What you’ve built looks very nice and heard nothing but good things about elixir elsewhere, but would take a lot to leave those much more robust ecosystems. Do you hope to grow into that over time? Is there enough in terms of viz, statistical models, and ml to survive?
José from the Livebook team. I don't think I can make a pitch because I have limited Python/R experience to use as reference.
My suggestion is for you to give it a try for a day or two and see what you think. I am pretty sure you will find weak spots and I would be very happy to hear any feedback you may have. You can find my email on my GitHub profile (same username).
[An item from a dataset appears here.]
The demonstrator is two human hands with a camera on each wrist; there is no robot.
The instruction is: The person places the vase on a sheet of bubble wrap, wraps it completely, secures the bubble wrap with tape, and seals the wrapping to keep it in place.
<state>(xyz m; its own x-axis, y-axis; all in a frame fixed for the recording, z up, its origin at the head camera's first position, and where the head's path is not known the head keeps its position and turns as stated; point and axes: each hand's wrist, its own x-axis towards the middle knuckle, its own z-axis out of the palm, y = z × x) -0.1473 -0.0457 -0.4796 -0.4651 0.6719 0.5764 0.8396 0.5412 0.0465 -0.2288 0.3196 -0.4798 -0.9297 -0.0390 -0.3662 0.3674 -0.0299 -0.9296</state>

In general we have grown a lot since the Numerical Elixir effort started two years ago. Here are the main building blocks:
* Nx (https://github.com/elixir-nx/nx/tree/main/nx#readme): equivalent to Numpy, deeply inspired by JAX. Runs on both CPU and GPU via Google XLA (also used by JAX/Tensorflow) and supports tensor serving out of the box
* Scholar (https://github.com/elixir-nx/scholar): Nx-based traditional Machine Learning. This one is the most recent effort of them all. We are treading the same path as scikit-learn but quite early on. However, because we are built on Nx, everything is derivable, GPU-ready, distributable, etc.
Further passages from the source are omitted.